Supreme Court to Rule on Constitutionality of Stolen Valor Act

No one disputes that Xavier Alvarez lied about receiving one of the nation’s highest honors. As a newly seated council member of the Three Valley Water District Board in California, he introduced himself to the audience by saying, “I’m a retired Marine of 25 years. I was awarded the congressional Medal of Honor.”

Alvarez had never even served in the military.

He appears to be the first person charged under a 2005 law —  the Stolen Valor Act — that makes it a crime to falsely claim receiving any decoration authorized by Congress for the armed forces.

On Monday the U.S. Supreme Court announced it would hear Alvarez’s case this term after a lower court struck down the law as unconstitutional. At issue: When does the First Amendment protect false statements?

Alvarez, who has also falsely claimed he played hockey for the Detroit Red Wings, admitted he lied about receiving  the Medal of Honor. But he believes the Stolen Valor Act violates his First Amendment rights.

A lower court agreed, ruling that while the act was “praiseworthy” for its efforts to stop fraudulent claims of valor, it was too broad and represented an “unprecedented” exception to First Amendment guarantees.
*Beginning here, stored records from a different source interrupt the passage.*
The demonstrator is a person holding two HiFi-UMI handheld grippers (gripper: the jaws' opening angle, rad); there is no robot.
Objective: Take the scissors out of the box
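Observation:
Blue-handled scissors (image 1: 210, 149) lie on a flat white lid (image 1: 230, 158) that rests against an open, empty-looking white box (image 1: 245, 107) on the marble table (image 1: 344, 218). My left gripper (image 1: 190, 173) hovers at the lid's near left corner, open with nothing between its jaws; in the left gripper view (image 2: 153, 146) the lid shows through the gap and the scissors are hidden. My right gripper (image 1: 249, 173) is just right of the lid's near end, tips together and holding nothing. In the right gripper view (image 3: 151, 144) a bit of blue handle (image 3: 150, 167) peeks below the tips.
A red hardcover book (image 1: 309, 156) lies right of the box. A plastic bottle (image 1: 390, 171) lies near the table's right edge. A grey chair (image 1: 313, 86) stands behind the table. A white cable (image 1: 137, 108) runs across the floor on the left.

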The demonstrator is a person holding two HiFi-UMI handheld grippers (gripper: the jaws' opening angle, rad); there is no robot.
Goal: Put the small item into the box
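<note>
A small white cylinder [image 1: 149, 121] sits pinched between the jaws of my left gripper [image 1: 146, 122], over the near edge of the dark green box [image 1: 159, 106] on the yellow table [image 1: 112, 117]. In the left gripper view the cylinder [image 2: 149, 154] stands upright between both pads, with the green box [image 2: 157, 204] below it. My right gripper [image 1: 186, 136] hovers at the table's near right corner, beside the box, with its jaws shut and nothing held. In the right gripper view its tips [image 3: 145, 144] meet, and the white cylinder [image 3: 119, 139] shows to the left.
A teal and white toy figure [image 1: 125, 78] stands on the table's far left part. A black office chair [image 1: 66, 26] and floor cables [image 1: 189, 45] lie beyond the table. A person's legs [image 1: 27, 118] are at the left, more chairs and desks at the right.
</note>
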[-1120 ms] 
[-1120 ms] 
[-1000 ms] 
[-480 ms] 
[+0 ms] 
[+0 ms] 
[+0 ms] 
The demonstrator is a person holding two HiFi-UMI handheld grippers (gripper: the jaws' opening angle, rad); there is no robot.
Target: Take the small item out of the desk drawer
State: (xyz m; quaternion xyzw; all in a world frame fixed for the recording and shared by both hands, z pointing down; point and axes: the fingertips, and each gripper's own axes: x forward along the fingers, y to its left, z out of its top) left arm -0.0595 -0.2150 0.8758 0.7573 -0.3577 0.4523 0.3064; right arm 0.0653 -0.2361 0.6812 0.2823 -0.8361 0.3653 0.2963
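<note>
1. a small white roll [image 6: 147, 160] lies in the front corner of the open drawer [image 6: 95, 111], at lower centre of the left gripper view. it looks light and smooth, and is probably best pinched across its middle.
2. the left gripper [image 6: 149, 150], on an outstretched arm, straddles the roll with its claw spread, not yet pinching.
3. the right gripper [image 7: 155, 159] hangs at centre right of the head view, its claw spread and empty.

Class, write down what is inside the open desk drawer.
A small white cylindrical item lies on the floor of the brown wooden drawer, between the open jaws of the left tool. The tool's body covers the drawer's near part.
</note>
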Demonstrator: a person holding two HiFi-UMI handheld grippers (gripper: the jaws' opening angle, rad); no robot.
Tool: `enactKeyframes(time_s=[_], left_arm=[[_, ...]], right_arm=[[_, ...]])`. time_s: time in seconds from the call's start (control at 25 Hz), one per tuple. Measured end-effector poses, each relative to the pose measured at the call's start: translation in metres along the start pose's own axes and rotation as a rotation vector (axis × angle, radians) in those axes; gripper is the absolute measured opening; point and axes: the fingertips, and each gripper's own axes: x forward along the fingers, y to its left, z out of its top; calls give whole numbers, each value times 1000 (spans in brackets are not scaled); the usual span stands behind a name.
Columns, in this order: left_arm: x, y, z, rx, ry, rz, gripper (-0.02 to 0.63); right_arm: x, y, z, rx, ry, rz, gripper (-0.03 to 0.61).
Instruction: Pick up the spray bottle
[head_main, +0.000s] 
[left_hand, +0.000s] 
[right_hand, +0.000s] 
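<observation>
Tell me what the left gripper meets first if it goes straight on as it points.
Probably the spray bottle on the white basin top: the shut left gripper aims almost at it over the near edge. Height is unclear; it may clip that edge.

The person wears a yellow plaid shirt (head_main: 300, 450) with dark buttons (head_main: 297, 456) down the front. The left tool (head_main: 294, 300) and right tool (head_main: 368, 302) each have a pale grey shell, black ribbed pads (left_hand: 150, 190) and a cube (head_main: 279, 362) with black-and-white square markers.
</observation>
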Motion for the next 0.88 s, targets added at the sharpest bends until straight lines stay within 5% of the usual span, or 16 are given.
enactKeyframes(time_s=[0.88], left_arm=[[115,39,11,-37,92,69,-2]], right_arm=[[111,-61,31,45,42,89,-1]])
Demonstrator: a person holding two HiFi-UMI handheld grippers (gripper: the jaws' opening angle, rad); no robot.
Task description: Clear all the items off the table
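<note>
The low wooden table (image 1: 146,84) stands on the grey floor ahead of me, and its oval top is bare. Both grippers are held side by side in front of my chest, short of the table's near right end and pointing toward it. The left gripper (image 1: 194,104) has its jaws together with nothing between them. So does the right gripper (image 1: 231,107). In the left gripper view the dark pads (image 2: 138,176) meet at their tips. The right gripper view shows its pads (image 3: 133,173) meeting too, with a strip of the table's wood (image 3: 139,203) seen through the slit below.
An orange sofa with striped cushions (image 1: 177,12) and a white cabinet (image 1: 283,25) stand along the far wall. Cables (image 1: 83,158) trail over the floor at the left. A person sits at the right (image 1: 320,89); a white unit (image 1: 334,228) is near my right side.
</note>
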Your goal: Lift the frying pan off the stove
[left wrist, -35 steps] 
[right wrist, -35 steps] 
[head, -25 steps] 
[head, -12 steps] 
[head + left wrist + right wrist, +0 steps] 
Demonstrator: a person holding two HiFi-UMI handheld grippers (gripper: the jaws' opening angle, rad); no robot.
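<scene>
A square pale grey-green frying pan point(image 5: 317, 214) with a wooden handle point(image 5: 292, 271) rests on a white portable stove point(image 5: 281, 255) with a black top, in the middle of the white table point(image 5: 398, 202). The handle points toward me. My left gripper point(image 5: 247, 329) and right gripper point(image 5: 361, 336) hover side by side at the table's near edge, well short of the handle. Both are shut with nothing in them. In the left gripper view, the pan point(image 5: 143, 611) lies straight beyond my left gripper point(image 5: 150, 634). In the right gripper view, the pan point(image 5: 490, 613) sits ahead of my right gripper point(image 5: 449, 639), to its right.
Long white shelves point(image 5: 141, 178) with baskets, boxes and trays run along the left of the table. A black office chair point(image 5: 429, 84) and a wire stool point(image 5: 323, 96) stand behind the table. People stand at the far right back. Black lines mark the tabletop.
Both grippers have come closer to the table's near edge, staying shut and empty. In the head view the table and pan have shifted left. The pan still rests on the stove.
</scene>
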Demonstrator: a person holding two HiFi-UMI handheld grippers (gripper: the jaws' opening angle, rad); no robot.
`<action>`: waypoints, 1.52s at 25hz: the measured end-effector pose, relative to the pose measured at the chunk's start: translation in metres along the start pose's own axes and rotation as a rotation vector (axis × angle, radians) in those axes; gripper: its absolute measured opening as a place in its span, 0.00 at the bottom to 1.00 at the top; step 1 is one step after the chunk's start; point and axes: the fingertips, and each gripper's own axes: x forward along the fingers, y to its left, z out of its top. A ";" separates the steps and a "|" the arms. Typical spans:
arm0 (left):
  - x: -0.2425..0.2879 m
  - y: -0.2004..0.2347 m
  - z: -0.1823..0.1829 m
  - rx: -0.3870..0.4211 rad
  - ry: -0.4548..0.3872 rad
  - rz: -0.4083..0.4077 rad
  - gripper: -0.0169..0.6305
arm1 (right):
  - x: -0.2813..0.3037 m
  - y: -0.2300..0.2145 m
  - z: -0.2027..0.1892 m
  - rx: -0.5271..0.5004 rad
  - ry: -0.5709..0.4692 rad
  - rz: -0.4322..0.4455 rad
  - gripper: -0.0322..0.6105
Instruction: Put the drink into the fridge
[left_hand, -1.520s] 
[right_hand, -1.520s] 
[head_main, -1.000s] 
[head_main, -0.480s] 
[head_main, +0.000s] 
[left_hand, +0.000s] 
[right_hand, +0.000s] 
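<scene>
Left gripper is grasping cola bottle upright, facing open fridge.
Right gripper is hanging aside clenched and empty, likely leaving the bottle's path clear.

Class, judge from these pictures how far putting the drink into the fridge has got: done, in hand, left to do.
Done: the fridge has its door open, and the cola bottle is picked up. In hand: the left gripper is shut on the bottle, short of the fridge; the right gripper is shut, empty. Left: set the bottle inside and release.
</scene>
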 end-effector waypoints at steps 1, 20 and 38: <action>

“The act concerns us,” wrote Judge Milan D. Smith for the Ninth Circuit Court of Appeals,  ”because of its potential for setting a precedent, whereby the government may proscribe speech solely because it is a lie.” The majority said that if the law were deemed constitutional, “there would be no constitutional bar to criminalizing lying about one’s height, weight, age or financial status on Match.com or Facebook.”

The tradition of awarding military honors to recognize valor dates  to the Revolutionary War. The Medal of Honor, first established in 1861, is given to a person who “distinguished himself conspicuously by gallantry and intrepidity at the risk of his life above and beyond the call of duty.”

The Obama administration asked the Supreme Court to step in and hear the case and reverse the lower court ruling.

Solicitor General Donald B. Verrilli says that the act was enacted to deter false claims about receiving a medal.

“The government has a strong – and  indeed, compelling — interest in protecting the reputation and integrity of its military honor system against knowingly false claims, ” Verrilli argues in court papers, “and the act appropriately accommodates that interest and First Amendment concerns because it provides ample breathing room for protected speech.”

Gene Policinski, senior vice president and executive director of the First Amendment Center, says this case turns on “whether the government has a right to monitor the truths of our statements in the broadest sense which can sometimes impinge on opinion or advertising puffery.”

Similar cases are currently pending in  four  other circuit courts.